Against all odds, Boilermakers rally to deliver laughter, energy, and affirmation with "Bonnets (How Ladies of Good Breeding are Induced to Murder)"


Post show, Rachel Dexter and Alexandria (Ally) Shinkan smiled for a quick photo outside the Mallett Theatre. Shinkan portrayed Bonnet #7/Mrs. Wolcott. The bonnet was a project for Dexter’s millinery class this semester. (Photo provided.) Post show, Rachel Dexter and Alexandria (Ally) Shinkan smiled for a quick photo outside the Mallett Theatre. Shinkan portrayed Bonnet #7/Mrs. Wolcott. The bonnet was a project for Dexter’s millinery class this semester. (Photo provided.)

“There are no new worlds! There are no new ages! There is just the same old disaster running on loop, and you can either master it or it will master you.”

Those words, nearly an hour into Purdue Theatre’s production of “Bonnets (How Ladies of Good Breeding are Induced to Murder)” resonated Thursday night as the cast filled the Carole and Gordon Mallett Theatre with foot stomping, defiant energy.

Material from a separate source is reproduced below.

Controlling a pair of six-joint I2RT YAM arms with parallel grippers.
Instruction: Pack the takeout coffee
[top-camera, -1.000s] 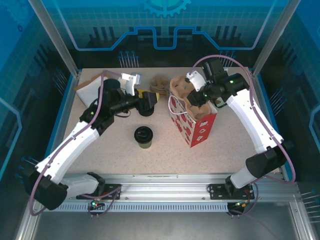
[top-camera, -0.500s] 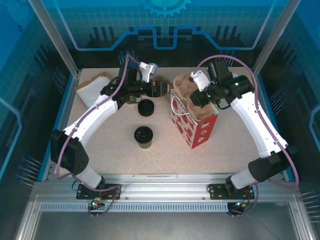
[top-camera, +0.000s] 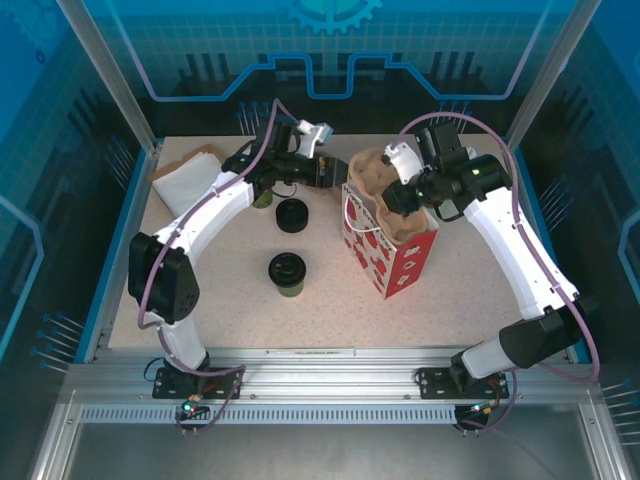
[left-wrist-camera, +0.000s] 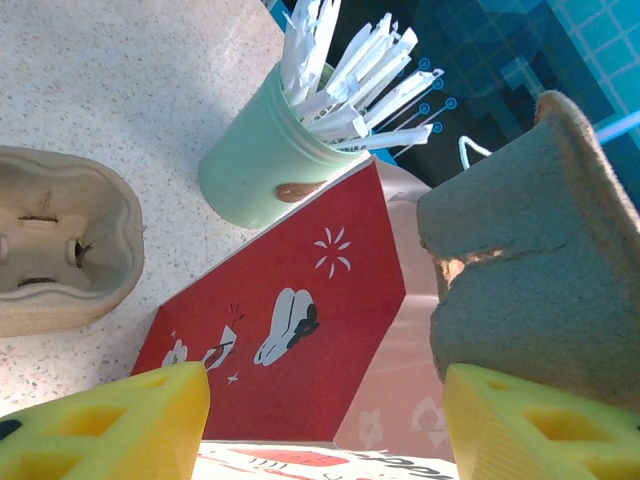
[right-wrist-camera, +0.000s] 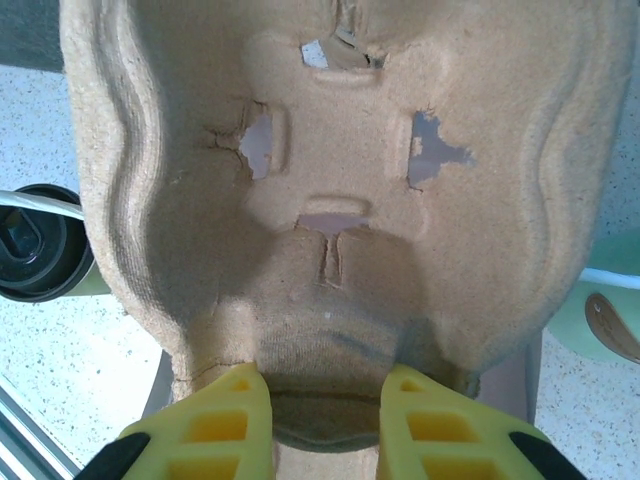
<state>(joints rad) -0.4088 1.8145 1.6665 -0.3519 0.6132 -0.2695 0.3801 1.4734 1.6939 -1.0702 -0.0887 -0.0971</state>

Little more than 48 hours before the show began, Purdue students collectively paused to read an email they had been expecting. From President Mitch Daniels and Provost Jay Akridge, it confirmed that after spring break, classes will move online and events for over 50 people are suspended March 16 - May 2.

“It means no “Bonnets,” Emma Poor said softly. The cast member and College of Liberal Arts junior was still processing what the message meant about the show, part of the Big Ten Theatre Consortium’s New Playwrights’ Initiative. The play by Jen Silverman was scheduled to open on March 27.

Later on Wednesday, the story began to change. The students decided their show would indeed go on.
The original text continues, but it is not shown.